Integrata in VMware vSphere 7, consentirà alle aziende di fornire infrastrutture elastiche on-demand per applicazioni di IA / ML

VMware ha introdotto VMware vSphere Bitfusion, una nuova funzionalità integrata in VMware vSphere 7 che consentirà alle aziende di fornire infrastrutture elastiche on-demand per applicazioni di intelligenza artificiale (AI) e machine learning (ML).

VMware vSphere Bitfusion è stata sviluppata a partire dall’acquisizione di Bitfusion da parte di VMware nel 2019, un pioniere nella virtualizzazione delle risorse di accelerazione hardware, inclusa la tecnologia di graphics processing unit (GPU).

Le organizzazioni usano acceleratori hardware come le GPU per migliorare le prestazioni dei carichi di lavoro AI/ML. I team IT si sono resi conto che questi acceleratori hardware sono isole, che spesso non possono essere condivise in azienda. L’impossibilità di condividere tali risorse porta a un utilizzo inefficiente e scarso delle risorse esistenti e di quelle appena acquistate. La combinazione di Bitfusion e VMware vSphere aiuterà le organizzazioni a ottenere risparmi sui costi, consentirà la condivisione delle risorse out of the box e fornirà la giusta risorsa di accelerazione hardware, come una GPU, al giusto carico di lavoro e al momento giusto.

Come riferito in una nota ufficiale da Krish Prasad, senior vice president and general manager, Cloud Platform Business Unit di VMware: «Il nostro obiettivo è fornire alle GPU lo stesso valore che abbiamo fornito per le CPU. Abbattendo i silos esistenti di risorse di GPU, le organizzazioni saranno in grado di fare un migliore utilizzo e un uso efficiente delle stesse attraverso la condivisione, con conseguente immediato risparmio sui costi. Ancora più importante, le organizzazioni saranno in grado di avviare iniziative AI/ML nuove o in fase di stallo per far progredire il proprio business condividendo le risorse GPU con i propri team on-demand con VMware vSphere 7».

Pooling e condivisione efficiente delle GPU

Le applicazioni basate sull’intelligenza artificiale e sul machine learning – in particolare il deep learning – si basano su acceleratori hardware per affrontare calcoli complessi e di grandi dimensioni. Grazie alle nuove funzionalità Bitfusion integrate, VMware vSphere 7 permetterà alle aziende di mettere in pooling le potenti risorse di GPU sui loro server e di condividerle all’interno dei loro data center. Questo permetterà alle organizzazioni di condividere in modo efficiente e rapido le GPU in tutta la rete con team di ricercatori di IA, data scientist e sviluppatori di machine learning che si affidano e/o costruiscono applicazioni AI/ML.

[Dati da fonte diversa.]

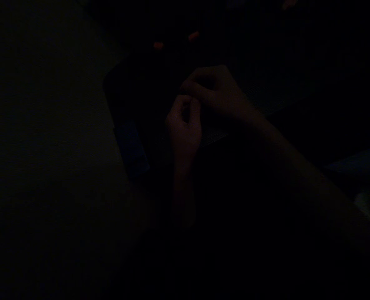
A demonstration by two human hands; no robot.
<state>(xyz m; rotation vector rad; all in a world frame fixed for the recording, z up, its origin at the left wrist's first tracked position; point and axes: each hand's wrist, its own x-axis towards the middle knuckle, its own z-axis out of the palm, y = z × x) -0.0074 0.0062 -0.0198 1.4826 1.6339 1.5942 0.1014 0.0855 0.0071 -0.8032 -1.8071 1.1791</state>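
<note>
Floor (47,108), as far as the gloom lets me judge, fills the left of the frame. Beside it, left of centre, runs the rounded end of a dark tabletop (131,89). A flat blue thing (133,148) lies along that edge, perhaps set there to be clear of the hands; its markings are too dark to read. In the upper middle sit a small orange piece (158,45) and, to its right, a second orange piece (194,36), both beyond the hands.

At the centre, the left hand (185,129) points up the frame, thumb and forefinger curled into a narrow ring. Just above and to its right, the right hand (224,93) comes in from the lower right, its thumb and forefinger also drawn close. The fingertips gather at one spot, which suggests fine work on something small; anything pinched would be there, near the middle, but I cannot tell whether either hand holds anything. At the upper right is a third orange piece (289,3).
</note>
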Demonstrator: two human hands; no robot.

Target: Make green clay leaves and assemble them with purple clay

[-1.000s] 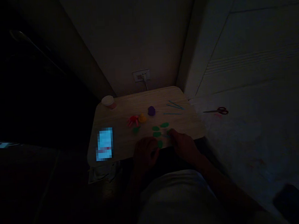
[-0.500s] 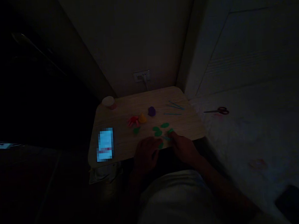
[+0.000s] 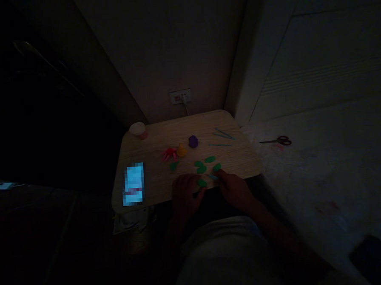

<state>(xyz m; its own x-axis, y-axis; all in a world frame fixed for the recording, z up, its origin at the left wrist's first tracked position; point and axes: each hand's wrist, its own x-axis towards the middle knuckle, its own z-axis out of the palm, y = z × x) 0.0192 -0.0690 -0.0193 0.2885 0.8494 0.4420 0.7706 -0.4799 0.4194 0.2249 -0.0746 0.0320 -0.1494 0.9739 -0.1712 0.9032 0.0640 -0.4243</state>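
Note:
The room is very dark. On a small wooden table [image 3: 154, 178] lie several flat green clay pieces [image 3: 209, 159], a red clay shape [image 3: 169, 152], a yellow lump [image 3: 181, 150] and a purple lump [image 3: 193, 141]. My left hand [image 3: 186, 193] rests at the near edge, fingers curled on a green clay piece [image 3: 202, 183]. My right hand [image 3: 234, 189] is beside it, pinching a thin teal stick [image 3: 212, 177] whose tip points at that green piece.
A lit phone [image 3: 133, 183] lies at the table's front left and a small pink-and-white tub [image 3: 138, 129] at its back left corner. Several teal sticks [image 3: 223, 135] lie at the back right. Scissors [image 3: 276, 141] lie on the pale surface to the right. A wall socket [image 3: 180, 96] is behind.
My hands shifted slightly; the green piece under my left fingers now shows more clearly, and the teal stick in my right hand has come up against it.

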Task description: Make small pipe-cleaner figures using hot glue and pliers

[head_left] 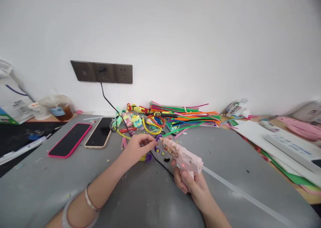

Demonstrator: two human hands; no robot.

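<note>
My right hand is wrapped around the handle of a pale pink hot glue gun. A small red light glows on its body, and a long translucent glue stick sticks out of its back end. The gun's nozzle is close to a curled purple pipe-cleaner piece; whether they touch I cannot tell. Thumb and fingers of my left hand pinch at the edge of this purple piece. Beneath and beside the left hand lies a yellow and purple piece on the grey table mat.
Bundled coloured pipe cleaners lie along the wall beside a pile of small fuzzy figures. Two phones, one in a pink case and one pale-edged, are left. A black cord crosses the mat. Papers stack at right; a drink cup stands back left.
</note>
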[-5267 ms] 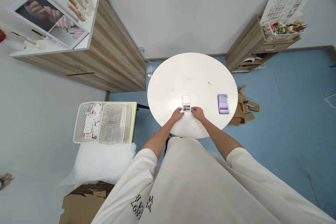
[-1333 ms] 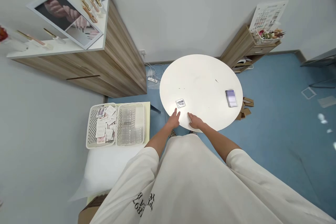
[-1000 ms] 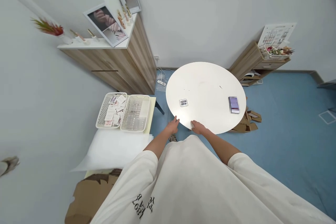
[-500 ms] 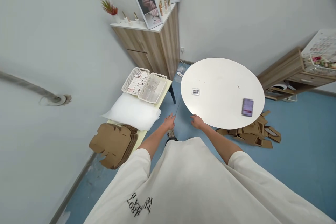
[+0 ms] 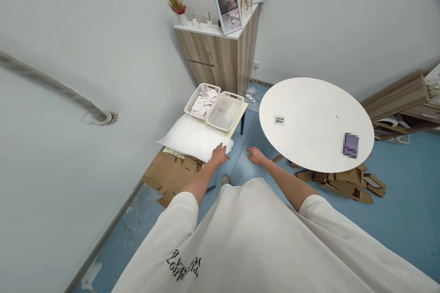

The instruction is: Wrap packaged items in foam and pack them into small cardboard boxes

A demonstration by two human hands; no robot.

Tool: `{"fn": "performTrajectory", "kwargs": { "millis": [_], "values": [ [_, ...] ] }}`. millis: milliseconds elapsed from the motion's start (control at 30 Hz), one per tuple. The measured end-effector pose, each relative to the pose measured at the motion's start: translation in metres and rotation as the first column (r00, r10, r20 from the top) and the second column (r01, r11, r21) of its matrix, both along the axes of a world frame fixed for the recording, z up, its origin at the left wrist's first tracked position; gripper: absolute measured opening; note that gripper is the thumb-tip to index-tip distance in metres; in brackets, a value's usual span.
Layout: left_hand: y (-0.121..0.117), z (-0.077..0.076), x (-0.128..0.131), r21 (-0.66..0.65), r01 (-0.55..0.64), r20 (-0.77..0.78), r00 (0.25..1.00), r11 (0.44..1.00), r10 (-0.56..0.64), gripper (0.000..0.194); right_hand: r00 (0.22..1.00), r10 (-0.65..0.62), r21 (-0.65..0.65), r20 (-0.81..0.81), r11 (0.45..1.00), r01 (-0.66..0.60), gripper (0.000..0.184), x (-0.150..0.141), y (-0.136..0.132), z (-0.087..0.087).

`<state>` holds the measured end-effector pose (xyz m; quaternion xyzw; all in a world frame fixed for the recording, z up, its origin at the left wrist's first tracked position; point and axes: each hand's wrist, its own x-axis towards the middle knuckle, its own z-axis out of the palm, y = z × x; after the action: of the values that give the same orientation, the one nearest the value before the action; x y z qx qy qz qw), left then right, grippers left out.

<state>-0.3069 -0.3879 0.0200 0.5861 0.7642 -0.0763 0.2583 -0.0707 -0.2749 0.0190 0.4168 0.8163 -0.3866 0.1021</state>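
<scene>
My left hand (image 5: 219, 154) is held out at the edge of a stack of white sheets (image 5: 192, 136), its fingers apart and nothing visible in them; whether it touches the sheets I cannot tell. To its right, my right hand (image 5: 255, 155) hangs over the blue floor, fingers loosely spread and holding nothing. Behind the sheets sit two white baskets: one (image 5: 187, 106) holds small white cards (image 5: 203, 103), the other (image 5: 237, 116) holds clear plastic pieces (image 5: 225, 107). Flattened brown cardboard (image 5: 172, 171) lies in front of the sheets.
A white oval table (image 5: 309, 100) stands at right, bearing a small tray of dark round pieces (image 5: 279, 120) and a blurred purple item (image 5: 350, 145). Cardboard boxes (image 5: 343, 181) lie on the floor beneath it. A wooden cabinet (image 5: 220, 59) fills the back corner; a pipe (image 5: 68, 87) juts out at left.
The view has turned left, shifting the surroundings rightward. My left hand has come to the edge of the white sheets. My right hand is now farther from the oval table.
</scene>
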Motion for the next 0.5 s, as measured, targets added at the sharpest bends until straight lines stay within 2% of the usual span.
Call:
{"fn": "performTrajectory", "kwargs": {
  "millis": [133, 233, 333, 500],
  "values": [
    [-0.012, -0.008, -0.038, -0.026, 0.023, 0.028, 0.999, 0.999, -0.022, 0.054, 0.999, -0.027, -0.024, -0.032, 0.999, 0.026, 0.048, -0.051, -0.020, -0.008],
    [-0.013, -0.014, -0.055, -0.061, 0.035, 0.054, 0.998, 0.998, -0.032, 0.054, 0.998, -0.042, -0.032, -0.041, 0.999, 0.041, 0.047, -0.079, -0.031, -0.015],
    [-0.011, -0.018, -0.063, -0.076, 0.040, 0.073, 0.997, 0.996, -0.034, 0.055, 0.998, -0.052, -0.032, -0.039, 0.998, 0.051, 0.047, -0.095, -0.037, -0.020],
    [-0.012, -0.022, -0.074, 0.038, 0.042, 0.104, 0.994, 0.998, -0.046, 0.050, 0.995, -0.097, -0.046, -0.015, 0.994, 0.097, 0.045, -0.114, -0.039, -0.022]
  ]
}}
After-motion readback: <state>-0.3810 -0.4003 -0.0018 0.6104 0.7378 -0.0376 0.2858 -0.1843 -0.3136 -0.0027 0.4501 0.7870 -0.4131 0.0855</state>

Rilasciato ad aprile 2020, VMware vSphere 7 è stato riprogettato in una piattaforma aperta che utilizza Kubernetes per fornire un’esperienza cloud-like a sviluppatori e operatori. La funzionalità Bitfusion di VMware vSphere 7 sfrutterà le GPU per le applicazioni in esecuzione su macchine virtuali o container. Bitfusion può operare in un ambiente Kubernetes come VMware Tanzu Kubernetes Grid, e ci si aspetta che venga eseguito mentre i clienti implementano le applicazioni AI/ML come parte di una strategia globale di modernizzazione delle applicazioni. La funzionalità Bitfusion di VMware vSphere sarà disponibile attraverso un unico download senza alcuna interruzione dell’infrastruttura attuale e si integrerà perfettamente con i flussi di lavoro e i cicli di vita esistenti.

Dell Technologies sfrutta VMware per soluzioni Dell EMC Ready

Dell Technologies ha annunciato anche due nuove Ready Solutions destinate a rendere più semplice per le organizzazioni l’esecuzione di applicazioni AI in ambienti VMware. La possibilità di virtualizzare le operation HPC e AI con VMware Cloud Foundation, tra cui VMware vSphere Bitfusion o VMware vSphere Scale-Out Edition, offrirà un provisioning hardware rapido e on demand, una più rapida configurazione iniziale e una manutenzione continua con gestione e sicurezza centralizzate. Le soluzioni Dell EMC Ready Solutions per vHPC supportano le complesse esigenze di calcolo per la bioinformatica, la chimica computazionale e la progettazione assistita da computer.